Repeat only the lines below that run from the line with "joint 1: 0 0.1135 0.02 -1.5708" to the line with "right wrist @", ends included; skip every picture.

________

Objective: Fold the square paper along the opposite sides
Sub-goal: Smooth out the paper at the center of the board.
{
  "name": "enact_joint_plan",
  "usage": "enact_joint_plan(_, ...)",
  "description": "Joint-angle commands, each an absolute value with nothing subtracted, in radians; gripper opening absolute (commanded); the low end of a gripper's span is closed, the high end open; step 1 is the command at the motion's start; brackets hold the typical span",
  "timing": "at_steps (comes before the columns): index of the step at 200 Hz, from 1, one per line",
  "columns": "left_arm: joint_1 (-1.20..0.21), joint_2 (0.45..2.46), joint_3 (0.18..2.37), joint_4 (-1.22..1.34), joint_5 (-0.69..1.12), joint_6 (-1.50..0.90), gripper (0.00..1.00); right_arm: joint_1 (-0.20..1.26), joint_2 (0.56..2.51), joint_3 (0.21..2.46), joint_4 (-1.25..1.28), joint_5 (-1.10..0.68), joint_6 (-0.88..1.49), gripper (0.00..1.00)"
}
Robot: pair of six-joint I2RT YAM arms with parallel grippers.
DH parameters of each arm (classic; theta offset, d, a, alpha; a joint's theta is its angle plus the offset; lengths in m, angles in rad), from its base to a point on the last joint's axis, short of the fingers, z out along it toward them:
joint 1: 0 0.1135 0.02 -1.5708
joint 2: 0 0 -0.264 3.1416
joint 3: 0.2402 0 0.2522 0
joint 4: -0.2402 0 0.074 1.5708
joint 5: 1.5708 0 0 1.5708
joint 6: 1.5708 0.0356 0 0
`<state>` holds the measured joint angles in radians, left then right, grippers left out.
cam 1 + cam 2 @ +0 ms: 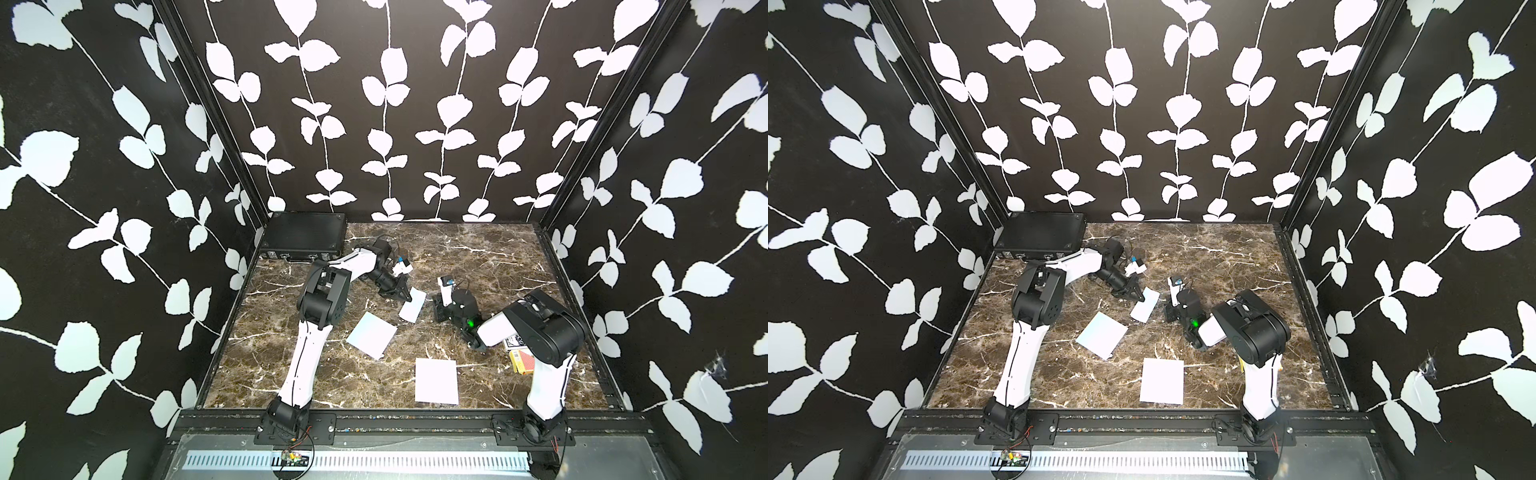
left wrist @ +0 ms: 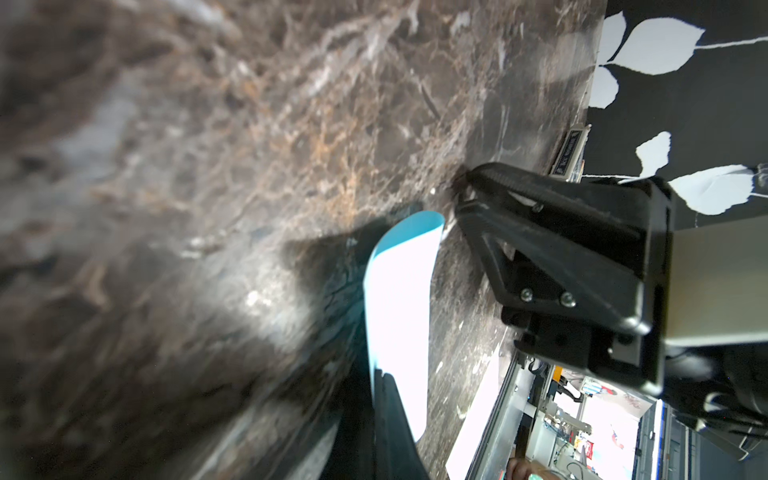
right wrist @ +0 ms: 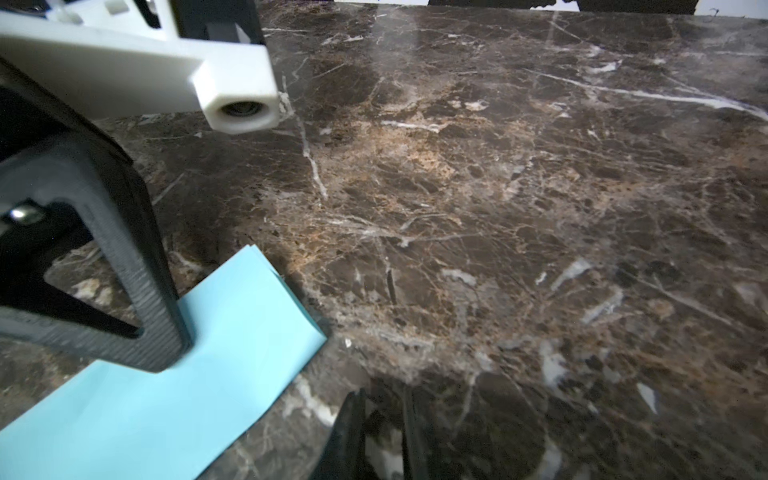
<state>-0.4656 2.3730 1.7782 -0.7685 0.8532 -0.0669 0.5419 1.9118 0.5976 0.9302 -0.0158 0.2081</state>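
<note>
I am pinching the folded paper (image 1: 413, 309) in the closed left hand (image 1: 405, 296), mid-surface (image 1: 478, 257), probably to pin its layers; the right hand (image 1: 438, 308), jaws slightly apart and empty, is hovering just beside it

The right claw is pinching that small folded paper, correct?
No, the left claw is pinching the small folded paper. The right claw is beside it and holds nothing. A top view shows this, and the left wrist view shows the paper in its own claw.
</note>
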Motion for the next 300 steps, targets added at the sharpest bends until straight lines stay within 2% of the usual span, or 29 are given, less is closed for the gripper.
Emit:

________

**Output for this exercise**
joint 1: 0 0.1135 0.02 -1.5708
joint 2: 0 0 -0.264 3.1416
joint 3: 0.2402 0 0.2522 0
joint 4: -0.2402 0 0.074 1.5708
joint 5: 1.5708 0 0 1.5708
joint 6: 1.5708 0.0356 0 0
`<state>` holds the measured joint angles in radians, left then right, grippers left out.
cam 1 + cam 2 @ +0 ms: 
left wrist @ +0 ms: 
right wrist @ +0 ms: 

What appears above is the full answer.